Уехал в Питер Афанасий Горев, так же незаметно, как приехал. В избу его, по уговору, перебрался Матвей Сибиряк, отодрал горбыли с окон, покидал крапиву и лопухи в пруд. Долго ходил с топором возле дома, ковырял трухлявый угол, примеривался, торговал на станции бревна, чтобы подрубить избу. В долг бревен ему не дали, и Матвей забил дыру свежей тесиной, как заплату посадил.
- Хозяева… хрен редьки не слаще! - плюнул Шуркин отец, увидев эту тесовую заплату.
Мужики вспоминали Горева часто. Они хвалили его и за глаза подсмеивались над ним. Они и над собой подшучивали, припоминая ночной разговор в праздник, драку на лугу и как делили сено и чуть снова не поцарапались с глебовскими. Говорили, что управляло струсил, побоялся в тюрьму Сморчка засадить. Уж больно дело‑то неловкое, смех на весь уезд. А вот Родиона грозился прогнать из усадьбы. Отблагодарил! У них, у господ, завсегда так… А платить за сено таки придется по лишнему целковому. Да пес с ним, по второму бы рублевику, кажется, отвалили, не пожалели, только бы сызнова поглядеть, как Платона свет Кузьмича кнутом кормят. Хо - хо - хо! Генералишку бы еще по толстому заду ожечь, то‑то завертелся бы, захромал. Ха - ха - ха!
Обрывая смех, мужики начинали играть словами, как ребята мячиками. Кидались намеками, понятными им одним, хитровато - весело подмигивая. Потом задумывались, качали бородами, в чем‑то сомневаясь, начинали спорить, сердиться, переругиваться.

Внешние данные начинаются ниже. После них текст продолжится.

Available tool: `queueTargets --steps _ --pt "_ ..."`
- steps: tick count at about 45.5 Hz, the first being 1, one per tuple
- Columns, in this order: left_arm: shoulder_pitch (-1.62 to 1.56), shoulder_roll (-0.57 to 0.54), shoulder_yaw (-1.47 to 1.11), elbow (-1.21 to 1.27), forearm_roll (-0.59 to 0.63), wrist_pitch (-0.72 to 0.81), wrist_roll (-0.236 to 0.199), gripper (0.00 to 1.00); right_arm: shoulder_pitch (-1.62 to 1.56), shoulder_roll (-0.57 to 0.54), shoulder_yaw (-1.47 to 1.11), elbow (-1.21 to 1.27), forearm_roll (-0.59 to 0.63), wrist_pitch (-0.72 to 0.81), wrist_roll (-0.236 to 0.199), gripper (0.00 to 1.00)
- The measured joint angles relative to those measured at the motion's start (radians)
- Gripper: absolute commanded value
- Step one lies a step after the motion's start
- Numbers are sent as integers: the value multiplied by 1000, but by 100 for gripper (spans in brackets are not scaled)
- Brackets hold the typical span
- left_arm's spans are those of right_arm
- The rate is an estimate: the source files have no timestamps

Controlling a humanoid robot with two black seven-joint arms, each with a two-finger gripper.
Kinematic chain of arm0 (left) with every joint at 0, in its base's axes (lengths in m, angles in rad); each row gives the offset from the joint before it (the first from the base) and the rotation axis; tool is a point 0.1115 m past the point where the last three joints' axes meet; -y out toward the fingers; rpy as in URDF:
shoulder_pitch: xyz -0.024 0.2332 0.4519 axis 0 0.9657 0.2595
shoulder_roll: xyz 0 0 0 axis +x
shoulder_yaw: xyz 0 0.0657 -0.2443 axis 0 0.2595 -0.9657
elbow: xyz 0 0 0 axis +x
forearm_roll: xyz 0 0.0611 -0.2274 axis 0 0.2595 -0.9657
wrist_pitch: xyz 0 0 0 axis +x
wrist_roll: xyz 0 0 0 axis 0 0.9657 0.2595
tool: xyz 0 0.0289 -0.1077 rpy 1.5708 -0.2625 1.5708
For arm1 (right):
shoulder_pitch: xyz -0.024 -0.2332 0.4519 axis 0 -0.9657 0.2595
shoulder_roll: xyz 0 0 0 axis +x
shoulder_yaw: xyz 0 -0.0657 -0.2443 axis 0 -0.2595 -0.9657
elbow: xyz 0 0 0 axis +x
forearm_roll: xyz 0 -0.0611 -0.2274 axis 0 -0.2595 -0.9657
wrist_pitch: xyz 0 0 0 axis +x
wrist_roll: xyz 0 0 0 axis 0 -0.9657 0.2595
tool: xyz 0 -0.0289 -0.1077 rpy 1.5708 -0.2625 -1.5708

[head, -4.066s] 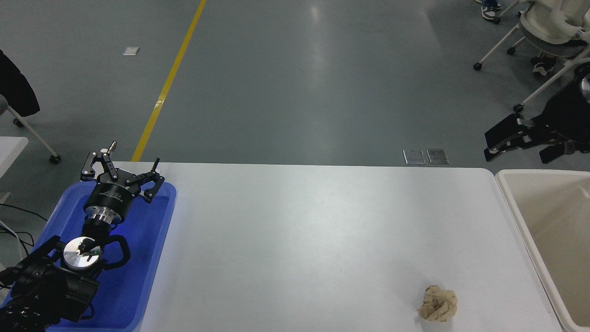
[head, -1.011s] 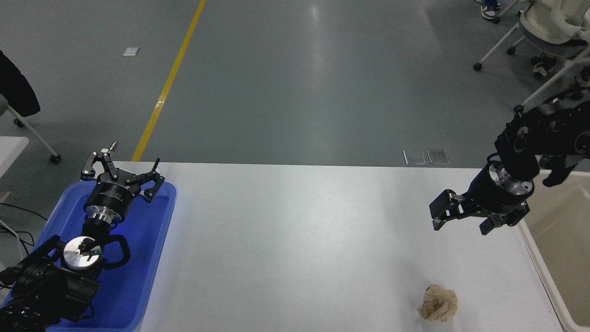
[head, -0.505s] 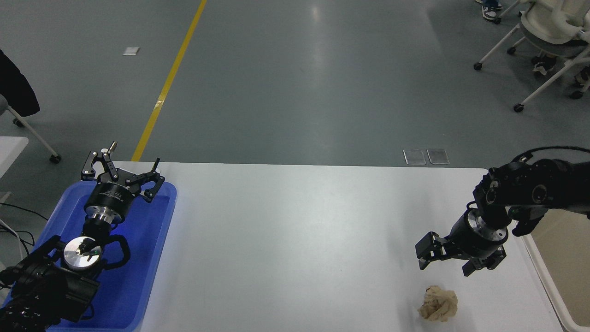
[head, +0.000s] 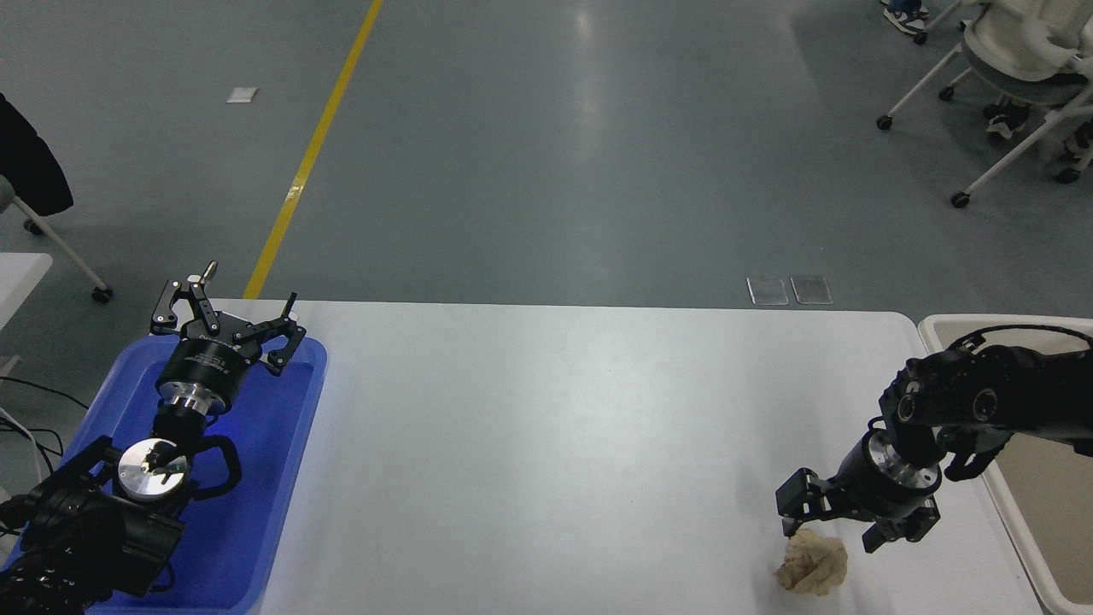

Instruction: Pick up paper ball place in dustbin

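The tan crumpled paper ball (head: 811, 564) lies on the white table (head: 546, 444) near its front right corner. My right gripper (head: 832, 525) is open and sits just above the ball's far side, one finger at the ball's upper left and the other to its right. The cream-white dustbin (head: 1016, 538) stands off the table's right edge, partly hidden by my right arm. My left gripper (head: 226, 320) is open and parked over the blue tray at the lower left.
A shallow blue tray (head: 256, 521) lies at the table's left end under my left arm. Office chairs (head: 1016, 60) stand on the grey floor at the far right. A yellow floor line (head: 316, 145) runs beyond the table.
My right arm has come in from the right, swung over the dustbin and dropped toward the table's front, down to the paper ball. The ball and left arm have not moved.
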Motion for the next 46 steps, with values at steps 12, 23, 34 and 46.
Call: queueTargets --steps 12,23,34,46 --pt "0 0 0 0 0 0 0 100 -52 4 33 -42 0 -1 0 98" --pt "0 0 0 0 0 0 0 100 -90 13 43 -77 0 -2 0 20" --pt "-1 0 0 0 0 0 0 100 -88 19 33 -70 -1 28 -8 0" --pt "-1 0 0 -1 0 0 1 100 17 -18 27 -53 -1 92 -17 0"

Шурка сделал для себя новое диковинное открытие: два человека, которые постоянно жили в каждом мужике, весьма смахивали на его родителей. В любом мужике словно сидела Шуркина мамка, надеявшаяся на хорошее, доброе, и Шуркин раздражительный отец, не веривший ни во что, кроме плохого. И странное дело, в этом случае мамке почему‑то не удавалось успокоить отца, и они, выглядывая из каждого мужика, делали то, чего в действительности никогда не делали дома: спорили и ругались между собой.
Так было с мужиками, пока не появился в селе с двумя стражниками один из тех неведомых людей, что на тройках проносились вихрем по шоссейке, ослепляя ребят пуговицами и бляхами, восхищая всамделишными револьверами и саблями. А у этого бритого, очкастого толстяка еще были на каблуках подковки с блестящими колесиками; он катился на колесиках, как бархатный стул в трактире Миши Императора, засыпая звоном улицу, чем и привел в восторженный трепет Шурку.